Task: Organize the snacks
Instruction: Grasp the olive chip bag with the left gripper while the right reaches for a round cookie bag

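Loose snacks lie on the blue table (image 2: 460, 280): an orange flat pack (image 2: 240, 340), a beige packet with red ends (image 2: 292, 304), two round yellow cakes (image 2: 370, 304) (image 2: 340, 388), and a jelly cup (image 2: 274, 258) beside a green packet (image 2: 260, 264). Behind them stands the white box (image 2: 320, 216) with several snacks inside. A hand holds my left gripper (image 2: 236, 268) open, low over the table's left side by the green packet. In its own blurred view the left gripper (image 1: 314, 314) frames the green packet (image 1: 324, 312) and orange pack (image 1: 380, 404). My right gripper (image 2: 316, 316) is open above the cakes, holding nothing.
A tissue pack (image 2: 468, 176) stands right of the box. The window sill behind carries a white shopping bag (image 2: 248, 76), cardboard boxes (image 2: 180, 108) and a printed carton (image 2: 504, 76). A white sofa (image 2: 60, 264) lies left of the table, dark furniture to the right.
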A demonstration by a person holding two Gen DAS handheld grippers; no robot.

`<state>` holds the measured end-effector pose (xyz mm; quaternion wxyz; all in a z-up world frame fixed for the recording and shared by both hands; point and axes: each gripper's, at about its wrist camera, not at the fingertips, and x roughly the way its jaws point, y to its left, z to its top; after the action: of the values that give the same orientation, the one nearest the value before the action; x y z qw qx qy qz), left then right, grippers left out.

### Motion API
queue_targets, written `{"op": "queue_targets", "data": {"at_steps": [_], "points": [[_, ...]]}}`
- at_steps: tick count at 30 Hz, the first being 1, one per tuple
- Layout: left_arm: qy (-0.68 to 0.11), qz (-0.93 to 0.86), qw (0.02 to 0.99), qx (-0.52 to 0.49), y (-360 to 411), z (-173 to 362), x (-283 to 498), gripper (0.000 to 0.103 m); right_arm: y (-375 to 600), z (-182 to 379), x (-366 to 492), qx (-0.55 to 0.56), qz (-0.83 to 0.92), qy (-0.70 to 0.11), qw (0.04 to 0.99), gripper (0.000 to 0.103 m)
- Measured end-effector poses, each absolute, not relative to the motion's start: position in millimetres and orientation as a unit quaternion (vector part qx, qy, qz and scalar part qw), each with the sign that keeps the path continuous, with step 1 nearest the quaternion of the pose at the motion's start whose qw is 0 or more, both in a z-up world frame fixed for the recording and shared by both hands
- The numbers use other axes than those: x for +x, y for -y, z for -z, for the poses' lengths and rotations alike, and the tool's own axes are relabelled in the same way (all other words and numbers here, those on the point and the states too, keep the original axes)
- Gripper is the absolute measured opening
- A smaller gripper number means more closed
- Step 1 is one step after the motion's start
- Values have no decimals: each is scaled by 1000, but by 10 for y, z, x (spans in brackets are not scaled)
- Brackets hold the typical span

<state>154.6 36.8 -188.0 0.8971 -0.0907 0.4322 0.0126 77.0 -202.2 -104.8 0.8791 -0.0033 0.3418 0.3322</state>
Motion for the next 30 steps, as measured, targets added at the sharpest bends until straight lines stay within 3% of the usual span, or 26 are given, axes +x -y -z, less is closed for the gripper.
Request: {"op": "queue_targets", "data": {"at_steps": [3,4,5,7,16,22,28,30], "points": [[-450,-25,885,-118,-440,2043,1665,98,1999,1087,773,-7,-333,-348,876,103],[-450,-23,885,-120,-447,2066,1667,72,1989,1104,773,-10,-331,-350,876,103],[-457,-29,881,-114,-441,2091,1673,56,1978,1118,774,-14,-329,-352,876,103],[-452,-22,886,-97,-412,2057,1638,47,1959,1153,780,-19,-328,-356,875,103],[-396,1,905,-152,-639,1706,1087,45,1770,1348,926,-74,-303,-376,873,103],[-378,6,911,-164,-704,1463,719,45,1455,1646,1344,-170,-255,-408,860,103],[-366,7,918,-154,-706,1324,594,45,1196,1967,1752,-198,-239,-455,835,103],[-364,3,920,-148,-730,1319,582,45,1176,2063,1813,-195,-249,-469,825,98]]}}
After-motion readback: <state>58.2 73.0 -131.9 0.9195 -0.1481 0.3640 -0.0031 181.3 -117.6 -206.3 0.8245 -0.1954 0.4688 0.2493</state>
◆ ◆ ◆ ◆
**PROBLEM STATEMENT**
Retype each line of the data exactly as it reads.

**ANSWER BOX**
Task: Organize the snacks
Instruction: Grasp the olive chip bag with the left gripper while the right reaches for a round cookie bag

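Loose snacks lie on the blue table (image 2: 460, 280): an orange flat pack (image 2: 240, 340), a beige packet with red ends (image 2: 292, 304), two round yellow cakes (image 2: 370, 304) (image 2: 340, 388), and a jelly cup (image 2: 274, 258) beside a green packet (image 2: 260, 264). Behind them stands the white box (image 2: 320, 216) with several snacks inside. A hand holds my left gripper (image 2: 236, 268) open, low over the table's left side by the green packet. In its own blurred view the left gripper (image 1: 314, 314) frames the green packet (image 1: 324, 312) and orange pack (image 1: 380, 404). My right gripper (image 2: 316, 316) is open above the cakes, holding nothing.
A tissue pack (image 2: 468, 176) stands right of the box. The window sill behind carries a white shopping bag (image 2: 248, 76), cardboard boxes (image 2: 180, 108) and a printed carton (image 2: 504, 76). A white sofa (image 2: 60, 264) lies left of the table, dark furniture to the right.
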A demonstration by a person holding two Gen DAS handheld grippers; no robot.

`<state>` holds the measured end-effector pose (xyz mm; quaternion wxyz; all in a z-up world frame fixed for the recording and shared by both hands; point and axes: each gripper's, at about its wrist camera, not at the fingertips, and x roughly the way its jaws point, y to its left, z to its top; after the action: of the values that give the same orientation, the one nearest the value before the action; x y z qw qx qy qz), left then right, grippers left out.

### Motion API
queue_targets, written `{"op": "queue_targets", "data": {"at_steps": [_], "points": [[_, ...]]}}`
- at_steps: tick count at 30 Hz, the first being 1, one per tuple
- Layout: left_arm: qy (-0.68 to 0.11), qz (-0.93 to 0.86), qw (0.02 to 0.99), qx (-0.52 to 0.49), y (-360 to 411), z (-173 to 362), x (-283 to 498), gripper (0.000 to 0.103 m); right_arm: y (-375 to 600), z (-182 to 379), x (-366 to 492), qx (-0.55 to 0.56), qz (-0.83 to 0.92), qy (-0.70 to 0.11), qw (0.04 to 0.99), gripper (0.000 to 0.103 m)
- Measured end-effector poses, each absolute, not relative to the motion's start: position in millimetres and orientation as a unit quaternion (vector part qx, qy, qz and scalar part qw), each with the sign that keeps the path continuous, with step 1 nearest the quaternion of the pose at the motion's start whose qw is 0 or more, both in a z-up world frame fixed for the recording and shared by both hands
- The numbers use other axes than those: x for +x, y for -y, z for -z, for the poses' lengths and rotations alike, and the tool's own axes are relabelled in the same way (all other words and numbers here, those on the point and the states too, keep the original axes)
- Gripper is the absolute measured opening
- A smaller gripper number means more closed
- Step 1 is one step after the motion's start
- Values have no decimals: each is scaled by 1000, but by 10 for y, z, x (spans in brackets are not scaled)
- Brackets hold the typical span

<state>154.6 36.8 -188.0 0.8971 -0.0907 0.4322 0.0126 77.0 -202.2 -104.8 0.8791 -0.0033 0.3418 0.3322</state>
Motion for the next 30 steps, as measured, targets added at the sharpest bends until straight lines stay within 3% of the usual span, or 26 are given, axes +x -y -z, less is closed for the gripper.
Request: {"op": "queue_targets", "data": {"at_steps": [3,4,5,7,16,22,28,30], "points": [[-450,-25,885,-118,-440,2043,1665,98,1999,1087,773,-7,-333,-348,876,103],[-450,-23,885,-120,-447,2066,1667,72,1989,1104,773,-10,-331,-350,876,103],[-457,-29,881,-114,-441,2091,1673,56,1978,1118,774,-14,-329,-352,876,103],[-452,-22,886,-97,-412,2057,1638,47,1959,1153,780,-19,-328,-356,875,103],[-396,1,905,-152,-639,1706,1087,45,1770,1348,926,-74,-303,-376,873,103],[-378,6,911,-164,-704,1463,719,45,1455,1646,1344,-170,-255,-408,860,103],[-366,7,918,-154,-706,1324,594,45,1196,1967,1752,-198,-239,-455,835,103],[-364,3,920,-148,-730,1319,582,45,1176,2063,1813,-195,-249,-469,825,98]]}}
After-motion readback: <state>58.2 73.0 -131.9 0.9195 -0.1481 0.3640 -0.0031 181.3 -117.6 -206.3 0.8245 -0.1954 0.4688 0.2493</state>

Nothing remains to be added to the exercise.